The report by David Kaye, the United Nations Special Rapporteur on the promotion and protection of the right to freedom of opinion and expression, also highlights the harsh treatment of whistleblowers in the U.S., most notably former NSA contractor Edward Snowden, who is living in Russia as fugitive from the U.S. government.

Snowden has been charged with three felonies, including two under the heavy-handed World War I-era Espionage Act, which does not allow defendants to make the argument that their actions were in the public interest.

Kaye, a law professor at the University of California, Irvine, notes in his report that “Snowden’s revelations of surveillance practices” made “a deep and lasting impact on law, policy and politics.”
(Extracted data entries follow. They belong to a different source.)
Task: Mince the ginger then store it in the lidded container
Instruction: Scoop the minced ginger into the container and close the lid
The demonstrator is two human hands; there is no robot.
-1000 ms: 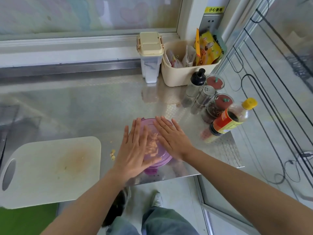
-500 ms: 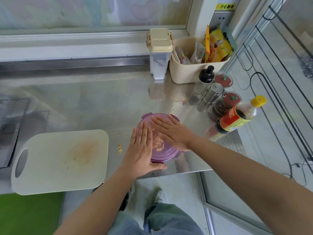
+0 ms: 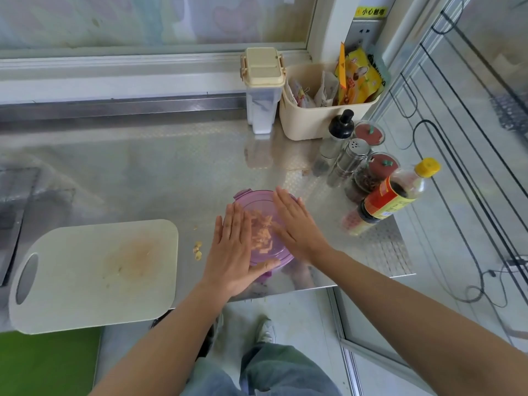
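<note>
A round container with a translucent purple lid [image 3: 258, 202] stands near the front edge of the steel counter [image 3: 148, 178]. Pale minced ginger [image 3: 263, 234] shows through the lid. My left hand [image 3: 233, 250] lies flat on the lid's left side, fingers straight, thumb along the near rim. My right hand [image 3: 297, 227] lies flat on the lid's right side, fingers straight and pointing away. A few ginger bits [image 3: 197, 250] lie on the counter just left of the container. The white cutting board [image 3: 94, 272], stained orange in the middle, sits at the front left.
At the back right stand a beige-lidded canister [image 3: 262, 90] and a beige bin [image 3: 320, 121] with packets. Spice jars, a shaker [image 3: 350, 158] and a sauce bottle [image 3: 394, 195] crowd the right side. The counter's front edge runs just below the container.
Both hands stay flat on the purple lid; the right hand has shifted slightly toward the lid's right side. The view has shifted a little.
</note>
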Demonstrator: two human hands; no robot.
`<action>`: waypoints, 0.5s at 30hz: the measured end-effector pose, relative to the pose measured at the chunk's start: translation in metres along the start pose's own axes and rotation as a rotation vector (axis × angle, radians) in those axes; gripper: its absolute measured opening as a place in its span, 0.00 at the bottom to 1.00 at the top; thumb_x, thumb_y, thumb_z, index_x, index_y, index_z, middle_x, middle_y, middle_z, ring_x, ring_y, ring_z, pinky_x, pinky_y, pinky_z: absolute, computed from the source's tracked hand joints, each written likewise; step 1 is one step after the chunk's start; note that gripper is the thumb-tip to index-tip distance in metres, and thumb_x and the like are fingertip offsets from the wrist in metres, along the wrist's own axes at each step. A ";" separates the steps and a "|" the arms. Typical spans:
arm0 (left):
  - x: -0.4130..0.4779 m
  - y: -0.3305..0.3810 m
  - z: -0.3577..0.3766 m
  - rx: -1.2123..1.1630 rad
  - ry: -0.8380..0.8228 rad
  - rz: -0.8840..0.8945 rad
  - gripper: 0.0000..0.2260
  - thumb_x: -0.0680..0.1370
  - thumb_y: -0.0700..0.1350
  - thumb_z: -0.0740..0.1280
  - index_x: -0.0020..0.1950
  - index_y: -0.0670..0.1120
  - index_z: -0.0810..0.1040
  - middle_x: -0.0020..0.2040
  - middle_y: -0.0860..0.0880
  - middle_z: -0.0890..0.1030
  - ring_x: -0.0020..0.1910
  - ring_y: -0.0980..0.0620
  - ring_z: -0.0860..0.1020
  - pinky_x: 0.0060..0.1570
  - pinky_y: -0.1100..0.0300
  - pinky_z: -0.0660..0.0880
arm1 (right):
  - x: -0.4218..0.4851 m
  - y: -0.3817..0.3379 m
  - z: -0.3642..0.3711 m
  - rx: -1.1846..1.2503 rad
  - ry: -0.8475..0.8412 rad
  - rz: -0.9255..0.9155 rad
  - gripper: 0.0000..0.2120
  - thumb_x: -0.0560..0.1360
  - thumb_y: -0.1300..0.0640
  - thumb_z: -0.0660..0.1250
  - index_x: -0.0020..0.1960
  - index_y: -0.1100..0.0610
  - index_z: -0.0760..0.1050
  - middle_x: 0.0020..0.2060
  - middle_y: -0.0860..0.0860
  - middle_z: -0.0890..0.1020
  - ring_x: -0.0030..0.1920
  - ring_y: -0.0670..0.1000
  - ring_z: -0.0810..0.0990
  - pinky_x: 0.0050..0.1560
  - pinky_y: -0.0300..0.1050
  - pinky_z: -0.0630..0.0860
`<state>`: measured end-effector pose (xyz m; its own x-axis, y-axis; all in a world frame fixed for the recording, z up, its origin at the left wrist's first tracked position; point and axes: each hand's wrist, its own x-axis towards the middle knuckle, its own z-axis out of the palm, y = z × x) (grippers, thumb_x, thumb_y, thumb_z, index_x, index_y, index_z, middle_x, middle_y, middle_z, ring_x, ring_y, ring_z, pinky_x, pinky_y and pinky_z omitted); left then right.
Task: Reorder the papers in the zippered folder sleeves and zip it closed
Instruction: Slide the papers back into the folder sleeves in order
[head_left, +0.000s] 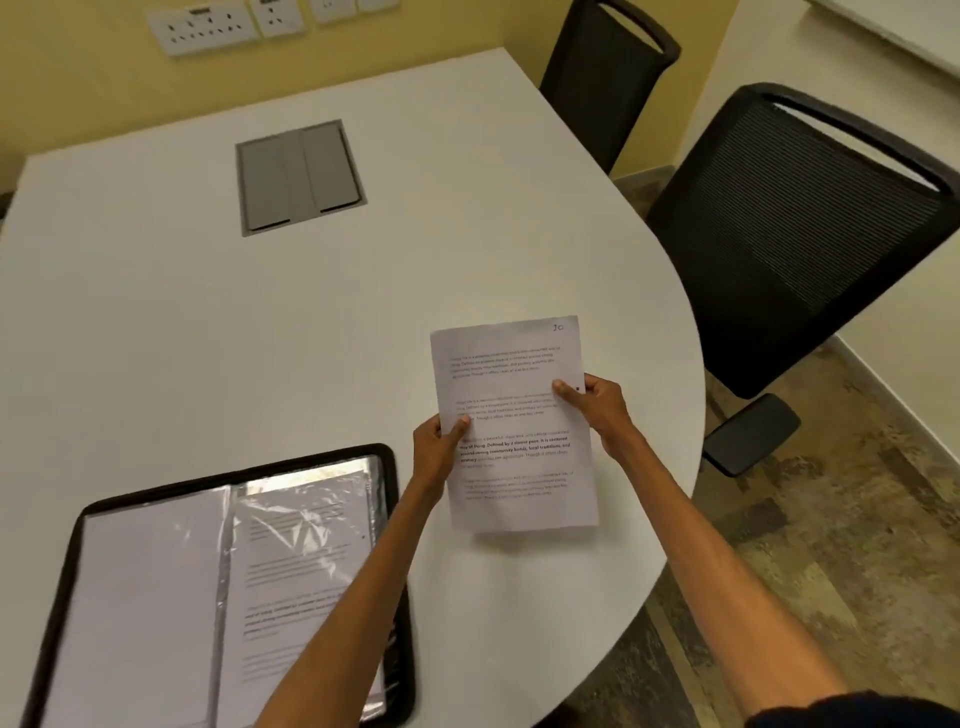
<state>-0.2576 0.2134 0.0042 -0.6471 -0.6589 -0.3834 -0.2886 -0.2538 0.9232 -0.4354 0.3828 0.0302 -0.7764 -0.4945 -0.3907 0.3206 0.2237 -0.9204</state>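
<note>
On the counter (156, 312), low at your left: the folder (61, 571) lies open and flat, with its black zip border unzipped all around. Your left forearm passes over its right side.
Sleeves (301, 545): clear and shiny plastic. The right one shows a printed page inside, and the left one shows a plain white page.
Sheet (511, 441): one printed page, out of the folder and just to the right of it. You hold it between both hands over the counter, near the rounded edge. It carries four blocks of text and a handwritten "10" in the top right corner. A shadow lies under its lower edge, but I cannot tell whether this edge touches the counter.
Left hand (436, 449): the grip is closed on the left edge of the sheet, with the thumb on top and the fingers hidden behind the paper.
Right hand (597, 410): the grip pinches the right edge, a little higher up, with the thumb on the printed side.
Hatch (298, 176): a grey cable cover set in the counter, well apart from the sheet.
Chairs (800, 234): two black mesh chairs, standing beyond the far right of the counter.
Wall (78, 78): yellow, with white sockets (208, 26) at the top.
</note>
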 end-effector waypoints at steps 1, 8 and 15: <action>0.000 0.002 -0.012 -0.018 0.025 0.007 0.08 0.79 0.42 0.69 0.56 0.40 0.80 0.48 0.47 0.85 0.42 0.53 0.84 0.38 0.64 0.79 | -0.002 0.000 0.010 -0.023 -0.028 -0.004 0.14 0.72 0.54 0.75 0.55 0.59 0.81 0.49 0.53 0.85 0.46 0.51 0.85 0.43 0.42 0.81; -0.009 0.004 -0.105 -0.035 0.109 0.018 0.09 0.79 0.43 0.69 0.56 0.41 0.80 0.48 0.45 0.85 0.42 0.46 0.85 0.39 0.55 0.82 | -0.015 0.003 0.092 -0.217 -0.175 0.019 0.15 0.72 0.56 0.75 0.56 0.60 0.81 0.50 0.54 0.85 0.46 0.49 0.85 0.41 0.43 0.83; -0.009 0.000 -0.201 -0.033 0.167 0.019 0.09 0.78 0.43 0.70 0.56 0.41 0.81 0.48 0.44 0.85 0.44 0.44 0.85 0.43 0.50 0.83 | -0.024 0.012 0.181 -0.323 -0.269 0.000 0.17 0.73 0.55 0.74 0.58 0.63 0.81 0.51 0.55 0.85 0.46 0.51 0.85 0.39 0.45 0.82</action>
<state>-0.1101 0.0772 0.0125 -0.5249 -0.7719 -0.3586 -0.2526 -0.2611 0.9317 -0.3145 0.2452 0.0262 -0.5935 -0.6865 -0.4200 0.1011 0.4541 -0.8852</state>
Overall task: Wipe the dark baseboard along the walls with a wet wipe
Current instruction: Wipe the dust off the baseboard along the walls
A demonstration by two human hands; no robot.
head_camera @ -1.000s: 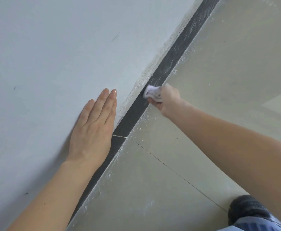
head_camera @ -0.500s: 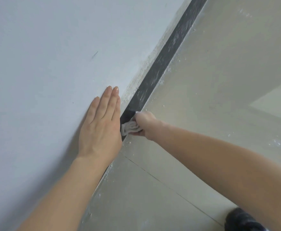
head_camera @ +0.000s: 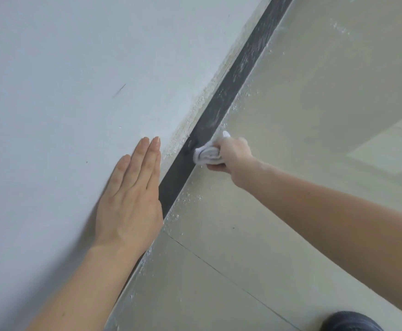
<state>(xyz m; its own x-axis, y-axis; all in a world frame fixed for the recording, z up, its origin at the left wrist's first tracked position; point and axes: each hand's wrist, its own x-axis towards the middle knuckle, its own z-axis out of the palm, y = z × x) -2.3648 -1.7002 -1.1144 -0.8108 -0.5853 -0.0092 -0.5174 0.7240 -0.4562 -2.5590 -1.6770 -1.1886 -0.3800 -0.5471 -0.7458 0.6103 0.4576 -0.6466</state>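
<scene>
Dark baseboard (head_camera: 221,108) runs diagonally from lower left to upper right; right hand (head_camera: 233,151) grips the bunched wet wipe (head_camera: 206,155) against it, left hand (head_camera: 128,197) flat on wall (head_camera: 76,68).

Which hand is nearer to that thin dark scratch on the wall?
Left. The left hand lies flat on the wall, fingertips below and right of the thin dark scratch. The right hand is farther, across the baseboard, pressing the wet wipe against it.
</scene>
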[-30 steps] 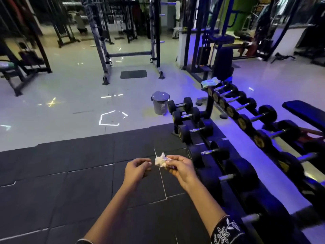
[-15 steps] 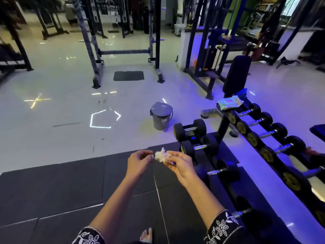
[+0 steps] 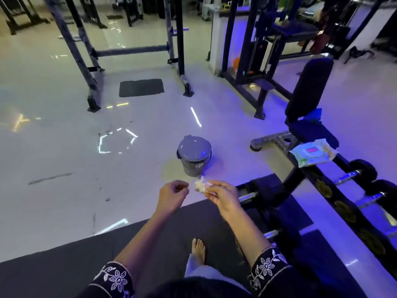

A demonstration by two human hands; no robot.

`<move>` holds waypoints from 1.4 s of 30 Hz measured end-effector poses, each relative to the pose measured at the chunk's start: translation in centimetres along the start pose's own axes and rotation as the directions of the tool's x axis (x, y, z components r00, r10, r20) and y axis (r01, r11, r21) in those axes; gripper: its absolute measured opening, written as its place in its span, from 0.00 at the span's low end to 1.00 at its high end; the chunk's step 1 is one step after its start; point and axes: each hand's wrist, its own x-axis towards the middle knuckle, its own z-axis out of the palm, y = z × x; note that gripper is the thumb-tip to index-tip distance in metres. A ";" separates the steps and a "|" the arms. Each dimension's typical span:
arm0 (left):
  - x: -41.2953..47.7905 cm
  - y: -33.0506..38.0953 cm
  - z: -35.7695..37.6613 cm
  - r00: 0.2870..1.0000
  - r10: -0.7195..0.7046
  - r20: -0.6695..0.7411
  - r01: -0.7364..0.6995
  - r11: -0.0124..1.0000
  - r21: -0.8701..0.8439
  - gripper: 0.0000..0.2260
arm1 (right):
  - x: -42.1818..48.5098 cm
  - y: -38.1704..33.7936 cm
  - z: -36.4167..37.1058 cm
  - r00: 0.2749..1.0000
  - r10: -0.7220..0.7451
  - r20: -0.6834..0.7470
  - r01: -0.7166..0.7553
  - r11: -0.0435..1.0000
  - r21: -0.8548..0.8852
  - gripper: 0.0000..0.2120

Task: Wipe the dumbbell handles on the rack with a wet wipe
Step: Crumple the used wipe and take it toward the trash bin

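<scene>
As the person walks along the dark mat (image 3: 64,265), a bare foot (image 3: 198,247) leading, the rack (image 3: 293,176) has slid past on the right and its end is now near, where a second ago it lay well ahead. Both forearms reach out level as before. The right hand (image 3: 223,197) still pinches the crumpled wet wipe (image 3: 200,186) in its fingertips. The left hand (image 3: 171,194) sits just beside it, apart from it, fingers curled in on nothing that shows. No handle is being wiped; the nearest chrome dumbbell handle (image 3: 247,197) lies just right of the hands, untouched. Beyond the wipe stands the lidded bin (image 3: 194,155), now much closer. The wipe looks spent and bound for it. Farther right, the wipes pack (image 3: 312,153) rests on the rack's top end, likely the source of a fresh one.
</scene>
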 end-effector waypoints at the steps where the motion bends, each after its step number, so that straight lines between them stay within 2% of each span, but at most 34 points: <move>1: 2.9 0.7 -0.1 1.000 -0.021 0.000 0.021 1.000 0.005 0.08 | 2.5 -1.3 0.8 1.000 0.010 -0.013 -0.010 1.000 -0.011 0.10; 7: 18.6 4.3 -1.5 0.998 -0.061 0.000 0.061 0.998 -0.001 0.08 | 17.4 -8.5 5.4 0.993 0.038 -0.107 -0.042 0.999 -0.028 0.09; 12: 29.3 4.8 -1.5 0.998 -0.058 0.032 0.057 0.998 0.035 0.08 | 26.5 -11.2 9.2 0.993 0.076 -0.086 -0.082 0.994 -0.074 0.09; 15: 38.6 5.3 -0.8 0.994 -0.049 0.100 0.046 0.999 0.029 0.09 | 33.9 -12.9 11.9 0.989 0.040 -0.146 -0.049 0.997 -0.062 0.08; 19: 46.1 6.8 -1.0 0.986 -0.053 0.155 0.049 0.998 0.026 0.09 | 38.9 -14.8 14.1 0.976 0.065 -0.208 -0.077 0.996 -0.050 0.09; 21: 48.6 7.1 -1.0 0.980 -0.070 0.184 0.067 0.997 0.026 0.08 | 40.4 -15.9 14.6 0.973 0.080 -0.215 -0.091 0.995 -0.043 0.08; 25: 53.0 7.8 -0.7 0.976 -0.069 0.208 0.054 0.996 0.075 0.08 | 43.7 -17.2 15.2 0.960 0.075 -0.269 -0.083 0.996 -0.018 0.13; 31: 56.7 7.3 -0.6 0.982 -0.088 0.165 0.074 0.993 0.091 0.11 | 48.6 -18.4 16.2 0.966 0.087 -0.242 -0.097 0.995 -0.032 0.13; 36: 58.9 6.7 0.0 0.979 -0.151 0.137 0.142 0.987 0.079 0.10 | 52.7 -18.0 17.1 0.966 0.154 -0.209 -0.174 0.982 -0.079 0.08; 42: 60.9 6.0 1.2 0.962 -0.212 0.174 0.191 0.973 0.130 0.09 | 56.4 -15.4 16.6 0.929 0.250 -0.272 -0.290 0.950 -0.119 0.09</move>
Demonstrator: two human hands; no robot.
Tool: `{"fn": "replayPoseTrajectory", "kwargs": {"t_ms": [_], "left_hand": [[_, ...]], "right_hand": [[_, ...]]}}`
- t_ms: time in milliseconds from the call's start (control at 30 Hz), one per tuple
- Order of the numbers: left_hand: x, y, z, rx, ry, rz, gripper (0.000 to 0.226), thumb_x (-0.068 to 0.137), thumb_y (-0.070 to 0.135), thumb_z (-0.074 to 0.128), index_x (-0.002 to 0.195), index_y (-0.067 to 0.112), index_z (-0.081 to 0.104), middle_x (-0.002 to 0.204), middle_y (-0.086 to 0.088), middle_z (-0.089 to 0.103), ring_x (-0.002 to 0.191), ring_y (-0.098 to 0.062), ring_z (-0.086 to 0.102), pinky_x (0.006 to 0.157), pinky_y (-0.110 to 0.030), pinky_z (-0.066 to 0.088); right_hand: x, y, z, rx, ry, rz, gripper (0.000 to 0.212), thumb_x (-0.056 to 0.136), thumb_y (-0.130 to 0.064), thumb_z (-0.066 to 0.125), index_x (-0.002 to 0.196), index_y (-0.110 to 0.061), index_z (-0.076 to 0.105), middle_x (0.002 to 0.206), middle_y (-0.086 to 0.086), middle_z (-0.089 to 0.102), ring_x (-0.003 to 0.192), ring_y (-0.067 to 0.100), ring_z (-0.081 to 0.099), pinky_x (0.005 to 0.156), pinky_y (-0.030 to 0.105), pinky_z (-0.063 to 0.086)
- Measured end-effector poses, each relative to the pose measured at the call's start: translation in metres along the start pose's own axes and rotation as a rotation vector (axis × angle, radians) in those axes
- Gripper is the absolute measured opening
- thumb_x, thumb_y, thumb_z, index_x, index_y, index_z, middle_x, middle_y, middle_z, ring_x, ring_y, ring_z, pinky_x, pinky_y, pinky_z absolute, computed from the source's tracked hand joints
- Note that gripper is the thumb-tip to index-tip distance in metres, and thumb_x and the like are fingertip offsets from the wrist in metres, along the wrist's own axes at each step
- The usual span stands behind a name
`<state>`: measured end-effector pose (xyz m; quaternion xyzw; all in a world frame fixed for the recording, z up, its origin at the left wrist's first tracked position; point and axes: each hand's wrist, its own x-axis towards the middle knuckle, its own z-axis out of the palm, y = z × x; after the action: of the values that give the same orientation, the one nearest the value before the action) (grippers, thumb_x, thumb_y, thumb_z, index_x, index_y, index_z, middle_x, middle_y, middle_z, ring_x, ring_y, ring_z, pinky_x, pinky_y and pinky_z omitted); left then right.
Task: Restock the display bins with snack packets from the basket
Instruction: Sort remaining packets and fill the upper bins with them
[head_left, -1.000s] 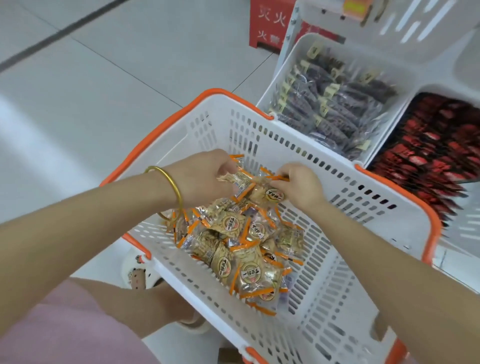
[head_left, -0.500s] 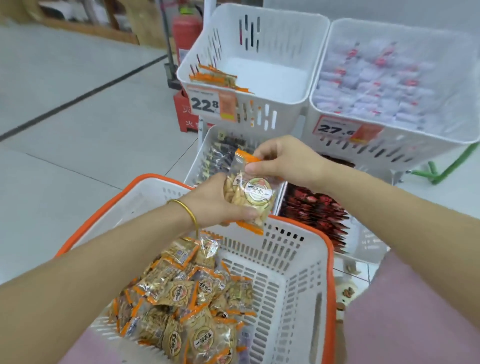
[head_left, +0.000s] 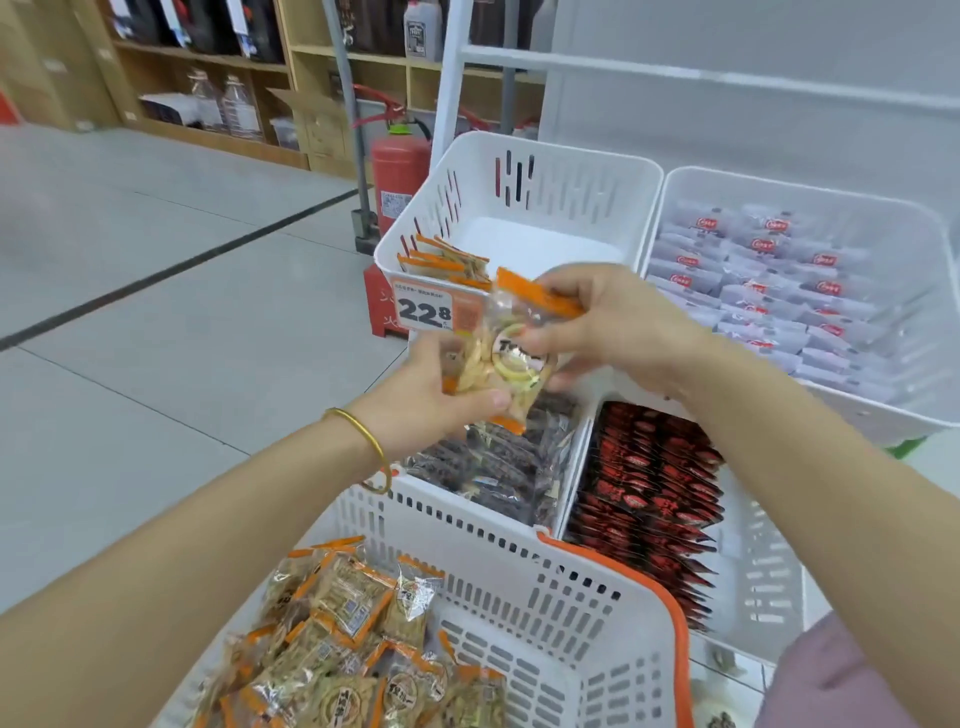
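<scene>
I held one snack packet (head_left: 501, 358) up with both hands, above the dark packets (head_left: 498, 467) in the lower bin. My left hand (head_left: 431, 395) was closed around its lower end, and my right hand (head_left: 618, 327) pinched its orange top edge. Just behind it stood the upper bin (head_left: 519, 171) with a few matching packets at its front-left. More packets lay in the basket (head_left: 545, 613) below.

Snack packet (head_left: 506, 358): glossy clear film, orange seals. Basket (head_left: 545, 603): white perforated plastic, orange rim. Bracelet (head_left: 371, 447): polished gold-coloured metal, at 9 o'clock from the basket's far rim.
</scene>
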<state>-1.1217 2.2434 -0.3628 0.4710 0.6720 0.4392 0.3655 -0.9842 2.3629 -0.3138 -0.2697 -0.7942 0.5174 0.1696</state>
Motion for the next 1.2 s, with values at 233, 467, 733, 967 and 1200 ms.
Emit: {"fn": "replayPoseTrajectory", "kwargs": {"t_ms": [233, 467, 733, 967, 1200], "left_hand": [[0.014, -0.004, -0.018, 0.054, 0.15, -0.027, 0.063, 0.086, 0.028, 0.063, 0.138, 0.02, 0.028, 0.12, 0.0, 0.048, 0.11, -0.019, 0.056, 0.092, -0.039, 0.051], [0.017, -0.014, -0.019, 0.08, 0.148, -0.029, 0.061, 0.088, 0.027, 0.061, 0.137, 0.027, 0.025, 0.124, 0.003, 0.045, 0.097, -0.011, 0.059, 0.077, -0.024, 0.051], [0.022, -0.02, -0.019, 0.101, 0.114, -0.073, 0.064, 0.089, 0.03, 0.06, 0.14, 0.027, 0.022, 0.128, 0.004, 0.044, 0.101, -0.017, 0.057, 0.081, -0.025, 0.047], [0.025, -0.021, -0.017, 0.115, 0.105, -0.093, 0.064, 0.088, 0.03, 0.061, 0.14, 0.027, 0.022, 0.129, 0.002, 0.045, 0.1, -0.018, 0.058, 0.086, -0.029, 0.048], [0.024, -0.019, -0.014, 0.121, 0.08, -0.104, 0.063, 0.089, 0.031, 0.06, 0.14, 0.027, 0.023, 0.127, 0.002, 0.045, 0.095, -0.016, 0.059, 0.085, -0.028, 0.048]], "right_hand": [[0.102, -0.008, -0.045, -0.551, 0.632, -0.186, 0.024, 0.077, -0.006, 0.064, 0.1, -0.014, 0.063, 0.094, 0.012, 0.064, 0.09, 0.034, 0.063, 0.076, 0.042, 0.053], [0.151, 0.039, -0.024, -0.687, 0.427, 0.152, 0.019, 0.086, -0.005, 0.058, 0.105, -0.009, 0.059, 0.105, 0.017, 0.061, 0.095, 0.034, 0.057, 0.078, 0.039, 0.051], [0.155, 0.039, -0.023, -0.035, 0.19, 0.33, 0.025, 0.094, -0.006, 0.055, 0.116, -0.017, 0.057, 0.12, 0.012, 0.06, 0.092, 0.022, 0.058, 0.046, 0.027, 0.052], [0.162, 0.042, -0.019, -0.118, 0.208, 0.242, 0.034, 0.094, -0.012, 0.055, 0.127, -0.015, 0.045, 0.122, 0.011, 0.049, 0.089, 0.023, 0.06, 0.048, 0.029, 0.053], [0.157, 0.038, -0.013, -0.266, 0.17, 0.224, 0.05, 0.098, -0.048, 0.038, 0.129, -0.01, 0.039, 0.124, 0.008, 0.051, 0.096, 0.024, 0.055, 0.069, 0.034, 0.053]]}}
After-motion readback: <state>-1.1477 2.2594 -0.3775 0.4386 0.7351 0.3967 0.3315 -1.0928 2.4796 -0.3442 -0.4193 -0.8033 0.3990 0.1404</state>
In a statement accompanying the report in response to Kaye’s questionnaire, U.S. officials acknowledged that government employees who deal with classified material are not covered by the Whistleblower Protection Enhancement Act. But they insisted that those employees “retain the ability to report any perceived government fraud, waste, or abuse to appropriate inspectors general, other executive branch oversight entities, and certain members of Congress while preserving any national security interests at issue.”

The U.S. statement maintained that criminal charges are reserved for people who disclose secrets “with the intent, or with reason to believe, that the information is to be used, or could be used, to injure or harm the United States, or to advantage a foreign nation.”

But those assertions were quickly condemned by whistleblower advocates as farcical.

Jesselyn Radack, a lawyer who represents whistleblowers, said the U.S. statement in response to Kaye’s questions “grossly overstates the protections for whistleblowers and journalists in the U.S. and turns a blind eye to the many shortfalls in current U.S. law and U.S. policies that chill freedom of expression and interfere with investigative journalism.”

“National security and intelligence community whistleblowers have no meaningful legal protections,” she noted.

Snowden, in a video from Human Rights Watch, declared that “a whistleblower almost has to become comfortable with the idea of becoming a martyr, because the probability of retaliation is so certain.” Here is the Human Rights Watch video:

In the report, Kaye sets out clear standards for how governments should treat sources and whistleblowers. For instance, he says that law enforcement and justice officials need to “publicly recognize the contribution of sources and whistleblowers sharing information of public relevance and condemn attacks against them.” He also asserts the importance of letting whistleblowers make the case that their disclosure was in the public interest.

Rules allowing journalists to keep their sources confidential “should not be reserved simply for professional journalists,” he writes, but should also extend to anyone “who may be performing a vital role in providing wide access to information of public interest.”

Finally, he says that “disclosure of human rights or humanitarian law violations should never [be] the basis of penalties of any kind.”

In a report in May, Kaye also asserted that encryption is an essential tool needed to protect the right of freedom of opinion and expression in the digital age because it creates “a zone of privacy to protect opinion and belief.”